---------- Provided records

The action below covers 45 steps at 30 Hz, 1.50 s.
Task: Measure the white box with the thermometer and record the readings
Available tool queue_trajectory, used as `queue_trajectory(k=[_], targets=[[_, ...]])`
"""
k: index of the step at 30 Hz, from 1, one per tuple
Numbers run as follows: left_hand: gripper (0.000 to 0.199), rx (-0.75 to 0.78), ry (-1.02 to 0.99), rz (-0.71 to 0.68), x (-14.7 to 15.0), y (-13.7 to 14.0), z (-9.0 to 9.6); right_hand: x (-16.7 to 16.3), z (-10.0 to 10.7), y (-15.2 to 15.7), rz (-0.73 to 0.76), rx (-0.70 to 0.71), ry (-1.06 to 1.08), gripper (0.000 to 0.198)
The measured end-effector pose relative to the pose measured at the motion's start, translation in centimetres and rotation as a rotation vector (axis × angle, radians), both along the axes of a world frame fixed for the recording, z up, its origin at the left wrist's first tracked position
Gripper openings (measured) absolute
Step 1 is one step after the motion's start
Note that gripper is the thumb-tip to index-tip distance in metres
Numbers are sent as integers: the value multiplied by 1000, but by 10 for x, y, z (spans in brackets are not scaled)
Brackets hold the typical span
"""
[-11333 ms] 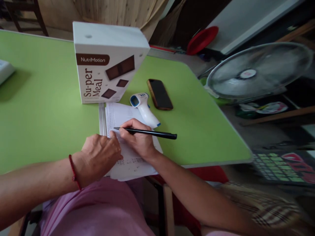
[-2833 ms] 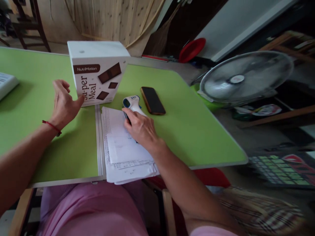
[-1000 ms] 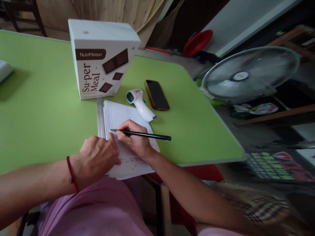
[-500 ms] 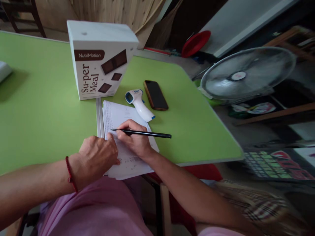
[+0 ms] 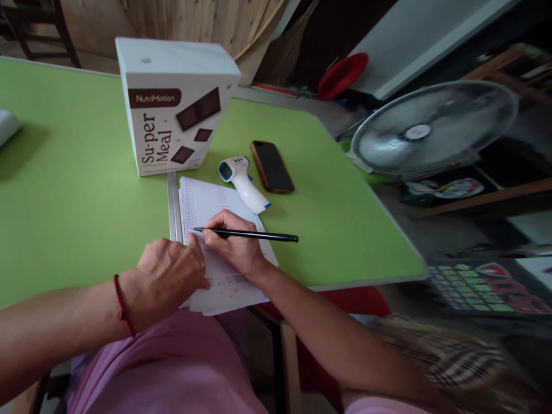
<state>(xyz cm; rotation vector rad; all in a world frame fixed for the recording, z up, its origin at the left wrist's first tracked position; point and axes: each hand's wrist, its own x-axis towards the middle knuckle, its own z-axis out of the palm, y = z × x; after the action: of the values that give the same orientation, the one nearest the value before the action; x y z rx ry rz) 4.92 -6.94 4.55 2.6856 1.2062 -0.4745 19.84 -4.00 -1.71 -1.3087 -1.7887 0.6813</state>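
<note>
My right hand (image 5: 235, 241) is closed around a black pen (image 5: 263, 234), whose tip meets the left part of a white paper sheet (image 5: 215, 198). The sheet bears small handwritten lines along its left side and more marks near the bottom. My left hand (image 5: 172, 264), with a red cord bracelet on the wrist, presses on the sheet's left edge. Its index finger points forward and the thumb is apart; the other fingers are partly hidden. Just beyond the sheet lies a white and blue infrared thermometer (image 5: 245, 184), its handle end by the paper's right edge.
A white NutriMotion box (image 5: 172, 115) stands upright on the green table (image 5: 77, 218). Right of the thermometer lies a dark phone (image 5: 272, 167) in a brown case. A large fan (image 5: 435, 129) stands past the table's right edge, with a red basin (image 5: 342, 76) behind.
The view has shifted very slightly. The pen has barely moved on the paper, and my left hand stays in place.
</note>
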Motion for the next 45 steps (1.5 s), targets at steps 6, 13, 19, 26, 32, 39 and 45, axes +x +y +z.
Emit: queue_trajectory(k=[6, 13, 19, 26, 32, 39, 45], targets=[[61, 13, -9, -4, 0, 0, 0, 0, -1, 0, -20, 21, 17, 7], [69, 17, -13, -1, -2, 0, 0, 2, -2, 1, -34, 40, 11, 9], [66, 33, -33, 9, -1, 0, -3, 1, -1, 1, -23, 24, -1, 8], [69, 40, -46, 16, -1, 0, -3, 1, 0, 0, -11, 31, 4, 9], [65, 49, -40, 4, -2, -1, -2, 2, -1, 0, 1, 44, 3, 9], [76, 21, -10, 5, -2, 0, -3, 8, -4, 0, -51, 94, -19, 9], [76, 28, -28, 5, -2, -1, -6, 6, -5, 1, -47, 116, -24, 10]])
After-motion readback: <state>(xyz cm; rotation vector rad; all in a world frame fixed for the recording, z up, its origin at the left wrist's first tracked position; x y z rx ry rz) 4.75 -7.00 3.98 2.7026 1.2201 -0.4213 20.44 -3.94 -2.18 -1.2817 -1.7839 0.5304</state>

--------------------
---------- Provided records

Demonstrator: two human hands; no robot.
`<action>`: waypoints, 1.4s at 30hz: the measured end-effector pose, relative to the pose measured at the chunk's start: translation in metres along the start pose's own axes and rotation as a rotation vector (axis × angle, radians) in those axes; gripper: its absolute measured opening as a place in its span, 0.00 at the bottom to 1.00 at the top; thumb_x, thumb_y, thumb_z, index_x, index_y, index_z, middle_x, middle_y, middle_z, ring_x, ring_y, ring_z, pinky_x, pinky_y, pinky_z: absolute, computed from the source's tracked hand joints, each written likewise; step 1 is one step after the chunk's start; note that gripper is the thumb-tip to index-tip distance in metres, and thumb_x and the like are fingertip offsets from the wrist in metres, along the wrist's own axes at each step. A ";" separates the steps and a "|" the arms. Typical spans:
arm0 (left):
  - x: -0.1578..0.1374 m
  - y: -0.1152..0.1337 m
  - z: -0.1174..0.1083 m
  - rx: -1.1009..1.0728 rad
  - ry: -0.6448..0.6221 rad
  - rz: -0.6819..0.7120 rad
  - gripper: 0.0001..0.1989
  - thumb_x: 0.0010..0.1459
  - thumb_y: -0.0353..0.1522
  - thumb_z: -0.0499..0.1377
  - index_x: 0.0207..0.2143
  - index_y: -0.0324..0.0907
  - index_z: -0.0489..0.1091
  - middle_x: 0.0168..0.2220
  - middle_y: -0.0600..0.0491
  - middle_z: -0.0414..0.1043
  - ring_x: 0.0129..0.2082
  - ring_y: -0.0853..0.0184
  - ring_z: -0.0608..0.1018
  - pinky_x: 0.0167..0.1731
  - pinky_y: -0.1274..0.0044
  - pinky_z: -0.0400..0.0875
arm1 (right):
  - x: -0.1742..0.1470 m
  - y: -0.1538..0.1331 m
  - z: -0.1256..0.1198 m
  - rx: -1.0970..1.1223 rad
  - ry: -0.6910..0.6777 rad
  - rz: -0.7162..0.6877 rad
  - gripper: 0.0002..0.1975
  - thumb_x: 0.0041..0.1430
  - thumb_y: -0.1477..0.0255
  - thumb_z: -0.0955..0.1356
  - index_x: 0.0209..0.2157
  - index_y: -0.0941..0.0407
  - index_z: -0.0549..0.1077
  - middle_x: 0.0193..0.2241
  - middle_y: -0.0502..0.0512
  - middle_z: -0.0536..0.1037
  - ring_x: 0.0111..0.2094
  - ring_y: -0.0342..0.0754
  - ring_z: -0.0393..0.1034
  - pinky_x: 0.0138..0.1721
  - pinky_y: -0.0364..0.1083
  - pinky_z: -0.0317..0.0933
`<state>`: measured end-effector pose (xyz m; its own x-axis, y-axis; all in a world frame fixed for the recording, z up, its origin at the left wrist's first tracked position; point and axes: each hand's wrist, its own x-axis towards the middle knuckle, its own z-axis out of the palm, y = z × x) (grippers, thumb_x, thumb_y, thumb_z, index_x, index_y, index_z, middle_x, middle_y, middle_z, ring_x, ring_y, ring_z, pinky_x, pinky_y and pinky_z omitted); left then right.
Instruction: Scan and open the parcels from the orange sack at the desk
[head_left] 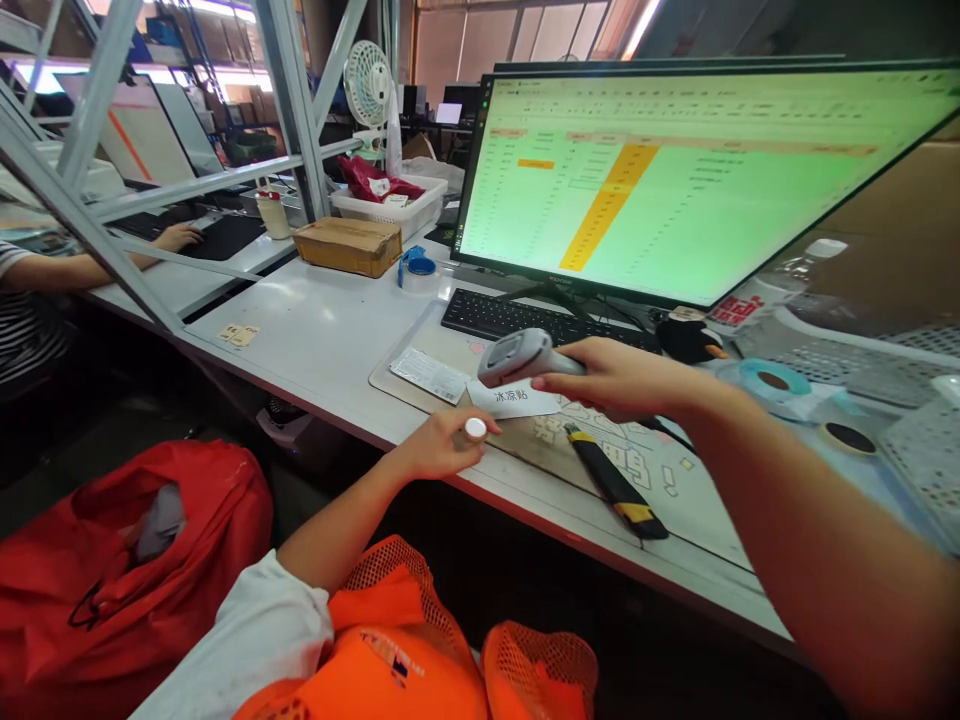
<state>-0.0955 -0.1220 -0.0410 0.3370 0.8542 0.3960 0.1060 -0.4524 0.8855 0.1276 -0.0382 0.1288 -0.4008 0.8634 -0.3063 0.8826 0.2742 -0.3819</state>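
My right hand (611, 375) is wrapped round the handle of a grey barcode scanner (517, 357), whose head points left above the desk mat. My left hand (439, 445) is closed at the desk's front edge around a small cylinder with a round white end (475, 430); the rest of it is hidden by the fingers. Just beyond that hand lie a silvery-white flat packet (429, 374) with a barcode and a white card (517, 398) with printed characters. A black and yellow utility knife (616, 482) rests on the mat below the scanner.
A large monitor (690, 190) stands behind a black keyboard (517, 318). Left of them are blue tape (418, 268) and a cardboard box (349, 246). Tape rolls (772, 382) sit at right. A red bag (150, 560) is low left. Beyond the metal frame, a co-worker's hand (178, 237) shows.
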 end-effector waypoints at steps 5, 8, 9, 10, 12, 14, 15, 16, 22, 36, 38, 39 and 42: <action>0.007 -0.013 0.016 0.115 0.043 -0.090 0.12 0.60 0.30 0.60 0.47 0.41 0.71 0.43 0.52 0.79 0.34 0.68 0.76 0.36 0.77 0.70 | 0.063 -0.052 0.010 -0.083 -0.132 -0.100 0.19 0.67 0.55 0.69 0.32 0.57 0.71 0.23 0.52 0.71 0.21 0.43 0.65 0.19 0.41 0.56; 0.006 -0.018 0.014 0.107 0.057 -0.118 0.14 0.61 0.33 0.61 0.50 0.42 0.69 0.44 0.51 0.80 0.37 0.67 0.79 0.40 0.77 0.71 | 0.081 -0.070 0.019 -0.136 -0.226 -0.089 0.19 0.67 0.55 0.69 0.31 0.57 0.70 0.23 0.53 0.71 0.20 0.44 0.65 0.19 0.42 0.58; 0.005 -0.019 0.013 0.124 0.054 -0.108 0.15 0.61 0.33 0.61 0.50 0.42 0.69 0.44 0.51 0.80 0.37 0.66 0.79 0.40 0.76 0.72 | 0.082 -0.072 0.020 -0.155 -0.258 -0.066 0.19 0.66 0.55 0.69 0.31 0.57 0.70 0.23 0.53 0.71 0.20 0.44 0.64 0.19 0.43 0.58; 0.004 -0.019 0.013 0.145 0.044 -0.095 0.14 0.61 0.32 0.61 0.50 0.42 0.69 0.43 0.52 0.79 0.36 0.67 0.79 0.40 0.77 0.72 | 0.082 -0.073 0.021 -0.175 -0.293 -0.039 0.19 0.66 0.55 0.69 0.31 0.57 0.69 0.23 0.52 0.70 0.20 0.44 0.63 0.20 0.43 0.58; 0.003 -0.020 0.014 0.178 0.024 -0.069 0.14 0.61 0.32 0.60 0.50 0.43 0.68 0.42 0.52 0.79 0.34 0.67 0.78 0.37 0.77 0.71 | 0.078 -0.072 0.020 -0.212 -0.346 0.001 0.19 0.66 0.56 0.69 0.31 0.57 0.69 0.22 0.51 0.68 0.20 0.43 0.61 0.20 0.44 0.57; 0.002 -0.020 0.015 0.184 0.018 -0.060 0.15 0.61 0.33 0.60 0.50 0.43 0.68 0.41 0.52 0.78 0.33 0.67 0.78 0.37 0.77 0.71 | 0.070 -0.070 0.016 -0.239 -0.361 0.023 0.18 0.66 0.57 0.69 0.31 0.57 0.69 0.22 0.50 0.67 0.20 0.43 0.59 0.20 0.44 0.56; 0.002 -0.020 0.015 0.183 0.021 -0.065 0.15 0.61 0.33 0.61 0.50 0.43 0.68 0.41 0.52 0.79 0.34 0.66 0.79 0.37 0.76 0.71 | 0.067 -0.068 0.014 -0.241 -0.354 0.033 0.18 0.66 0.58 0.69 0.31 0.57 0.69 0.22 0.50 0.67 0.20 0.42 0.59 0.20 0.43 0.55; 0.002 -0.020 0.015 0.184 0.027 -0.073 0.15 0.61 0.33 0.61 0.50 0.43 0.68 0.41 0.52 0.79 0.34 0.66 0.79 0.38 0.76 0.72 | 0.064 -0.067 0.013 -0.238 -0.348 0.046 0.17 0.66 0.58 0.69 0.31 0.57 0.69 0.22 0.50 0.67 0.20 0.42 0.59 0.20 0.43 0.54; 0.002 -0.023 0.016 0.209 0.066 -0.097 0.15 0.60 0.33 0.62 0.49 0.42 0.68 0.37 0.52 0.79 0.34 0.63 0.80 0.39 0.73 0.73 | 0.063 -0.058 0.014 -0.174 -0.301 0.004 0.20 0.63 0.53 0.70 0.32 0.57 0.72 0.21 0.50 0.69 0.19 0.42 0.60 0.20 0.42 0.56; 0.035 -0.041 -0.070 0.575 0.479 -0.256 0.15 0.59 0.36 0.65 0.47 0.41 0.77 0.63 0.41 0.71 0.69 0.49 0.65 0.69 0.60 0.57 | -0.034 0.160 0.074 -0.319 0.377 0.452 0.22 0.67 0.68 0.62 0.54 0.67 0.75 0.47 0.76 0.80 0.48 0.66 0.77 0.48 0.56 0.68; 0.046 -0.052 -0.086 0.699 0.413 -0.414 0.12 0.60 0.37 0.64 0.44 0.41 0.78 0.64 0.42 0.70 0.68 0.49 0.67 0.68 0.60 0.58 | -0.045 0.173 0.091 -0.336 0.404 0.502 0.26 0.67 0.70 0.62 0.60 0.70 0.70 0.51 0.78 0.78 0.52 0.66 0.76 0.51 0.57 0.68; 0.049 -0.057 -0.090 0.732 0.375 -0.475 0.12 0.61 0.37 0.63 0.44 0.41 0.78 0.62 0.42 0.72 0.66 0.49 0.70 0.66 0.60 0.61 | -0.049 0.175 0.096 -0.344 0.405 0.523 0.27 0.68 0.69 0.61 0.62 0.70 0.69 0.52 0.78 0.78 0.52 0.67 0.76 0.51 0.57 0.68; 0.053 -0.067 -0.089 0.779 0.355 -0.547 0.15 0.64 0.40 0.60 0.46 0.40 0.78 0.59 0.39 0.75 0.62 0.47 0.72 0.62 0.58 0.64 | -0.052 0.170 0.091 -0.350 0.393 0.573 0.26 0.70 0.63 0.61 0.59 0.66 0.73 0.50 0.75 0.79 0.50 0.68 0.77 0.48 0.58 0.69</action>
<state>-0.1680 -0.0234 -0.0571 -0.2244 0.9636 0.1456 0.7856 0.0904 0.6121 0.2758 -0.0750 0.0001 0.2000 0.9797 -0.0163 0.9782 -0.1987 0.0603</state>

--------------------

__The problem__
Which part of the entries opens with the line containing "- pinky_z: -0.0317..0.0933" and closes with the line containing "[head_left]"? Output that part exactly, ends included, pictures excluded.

__Output for this exercise__
  - pinky_z: -0.0317..0.0933
`<state>`: measured end-effector pose (xyz m; its own x-axis, y-axis; all in a world frame fixed for the recording, z up, its origin at the left wrist's first tracked position; point and axes: each hand's wrist, its own x-axis towards the middle knuckle, its own z-axis out of the palm, y = z × x) (grippers, thumb_x, thumb_y, thumb_z, index_x, index_y, index_z, middle_x, middle_y, middle_z, ring_x, ring_y, ring_z, pinky_x, pinky_y and pinky_z omitted); left then right.
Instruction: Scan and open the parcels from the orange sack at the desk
[head_left] 

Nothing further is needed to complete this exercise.